同大統領はエネルギー政策について、中国の事例を引き合いに出し、太陽光発電の即効性に言及した上で、2年以内に太陽光発電の設備容量を現在の約11ギガワット(GW)から100GWへ拡大する目標を示した。既存のディーゼル発電所については、13GW分が稼働しているものの、「コストが高過ぎる」として廃止する意向を示した。また、発電量の大部分を占める石炭火力発電については、危機時には一定の役割を果たすとしつつも、環境負担が大きいことから、長期的には移行が必要との認識を示した。

さらに、二輪車および四輪車の全面電動化についても強調した。「すべてのバイク、乗用車、トラック、トラクターは電動でなければならない」と述べ、政府の試算では、電動バイクへの移行により経費を従来の20%まで圧縮できるとして、「ゲームチェンジャーだ」と語った。
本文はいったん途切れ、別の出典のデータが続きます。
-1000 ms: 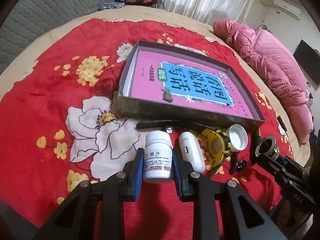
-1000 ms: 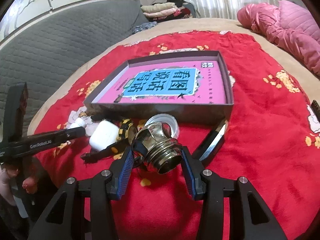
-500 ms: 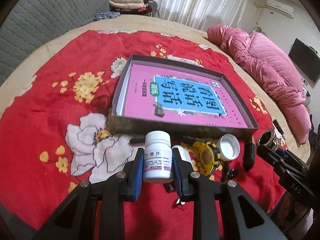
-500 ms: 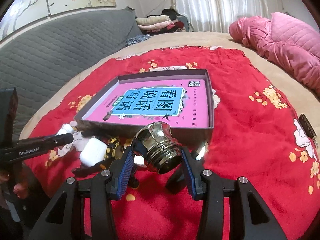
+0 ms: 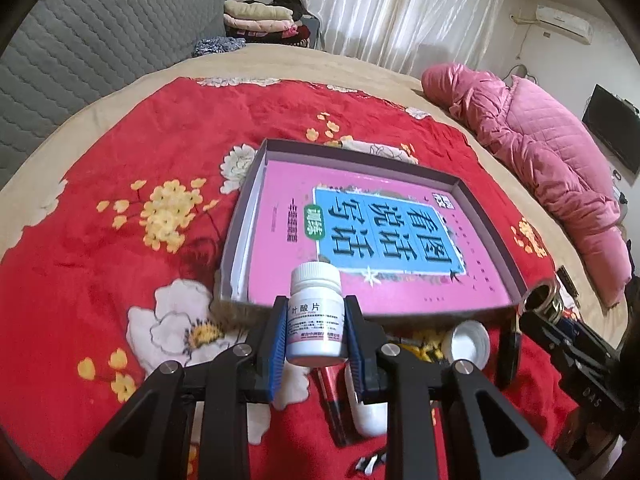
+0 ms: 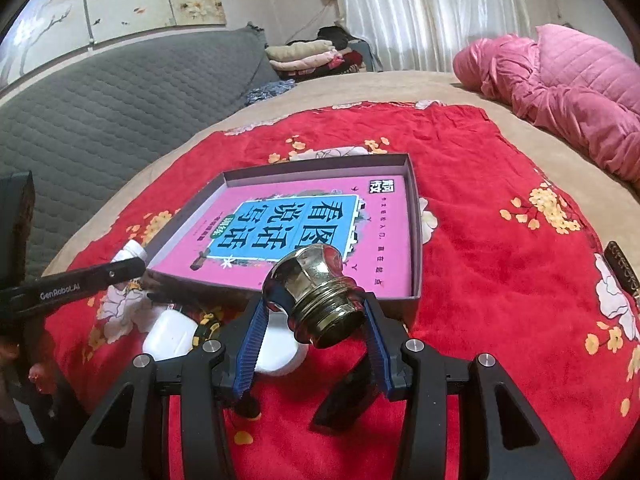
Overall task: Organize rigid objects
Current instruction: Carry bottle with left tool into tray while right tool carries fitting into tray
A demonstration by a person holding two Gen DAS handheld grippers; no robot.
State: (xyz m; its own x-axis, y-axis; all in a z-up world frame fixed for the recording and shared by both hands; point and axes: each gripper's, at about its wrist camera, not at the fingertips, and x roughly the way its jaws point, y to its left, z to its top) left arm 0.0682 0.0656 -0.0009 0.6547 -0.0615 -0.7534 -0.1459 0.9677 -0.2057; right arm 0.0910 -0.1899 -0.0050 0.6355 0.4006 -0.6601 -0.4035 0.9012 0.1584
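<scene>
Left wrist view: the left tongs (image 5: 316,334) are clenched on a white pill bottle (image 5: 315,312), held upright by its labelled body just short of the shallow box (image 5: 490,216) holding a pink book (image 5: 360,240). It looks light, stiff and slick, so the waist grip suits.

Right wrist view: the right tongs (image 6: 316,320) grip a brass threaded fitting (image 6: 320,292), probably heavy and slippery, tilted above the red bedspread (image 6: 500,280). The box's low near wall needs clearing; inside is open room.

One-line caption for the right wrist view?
Right gripper holds a brass threaded fitting above the red floral blanket, near the shallow box containing a pink book.
</scene>
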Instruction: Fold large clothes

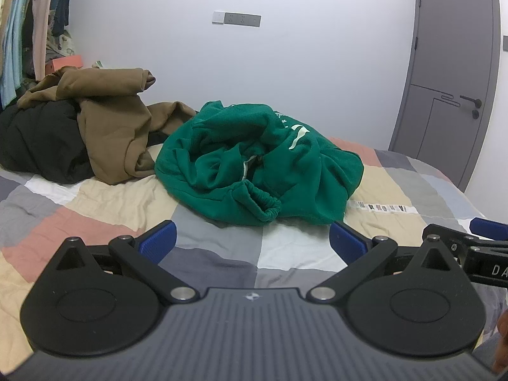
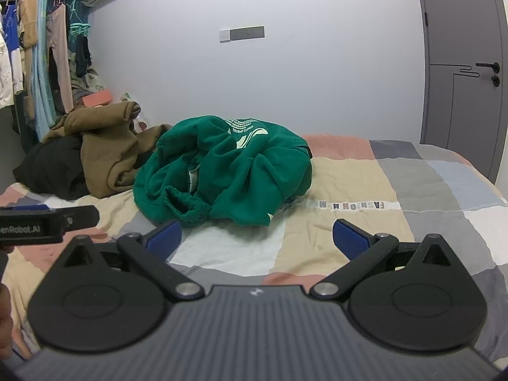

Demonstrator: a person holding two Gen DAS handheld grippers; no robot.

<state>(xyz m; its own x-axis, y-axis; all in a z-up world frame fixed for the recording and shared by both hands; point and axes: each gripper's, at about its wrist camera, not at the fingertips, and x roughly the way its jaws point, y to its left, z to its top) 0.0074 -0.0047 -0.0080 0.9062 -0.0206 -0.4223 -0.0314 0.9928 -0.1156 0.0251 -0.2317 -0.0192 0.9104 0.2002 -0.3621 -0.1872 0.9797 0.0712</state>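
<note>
A crumpled green sweatshirt (image 1: 257,165) (image 2: 222,171) with white print lies in a heap on the patchwork bed cover (image 1: 95,203) (image 2: 397,184), one elastic cuff turned toward me. My left gripper (image 1: 252,241) hovers just short of its near edge, open, nothing between the blue pads. My right gripper (image 2: 257,241) is open as well, a little to the right of the heap and short of it. Each gripper shows at the edge of the other's view.
A brown garment (image 1: 108,117) (image 2: 104,146) lies over a black one (image 1: 41,146) (image 2: 50,168) at the back left of the bed. Hanging clothes (image 2: 41,73) fill a rail on the left. A grey door (image 1: 451,73) (image 2: 466,57) stands at the right, beyond the bed's edge.
</note>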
インドネシア中央統計庁(BPS)によると、2024年時点で、バイク保有台数は約1億4,000万台、自動車(乗用車および商用車を含む)は約2,700万台に達している。政府はこれまで電動二輪車向け補助金や電動四輪車向けの付加価値税(VAT)・奢侈(しゃし)税の減免措置(2025年2月26日記事参照)などを講じてきた。特に四輪車については、こうした優遇策の影響もあり、近年はバッテリー式電気自動車(BEV)で強みを持つ中国系メーカーの存在感が高まっていた(2026年2月2日付地域・分析レポート参照)。2025年末に優遇措置が終了し、2026年に入ってからは中国系メーカーの勢いは前年と比べて落ち着きを見せている。今後の支援策の内容は、BEV市場の動向に影響を与える可能性がある。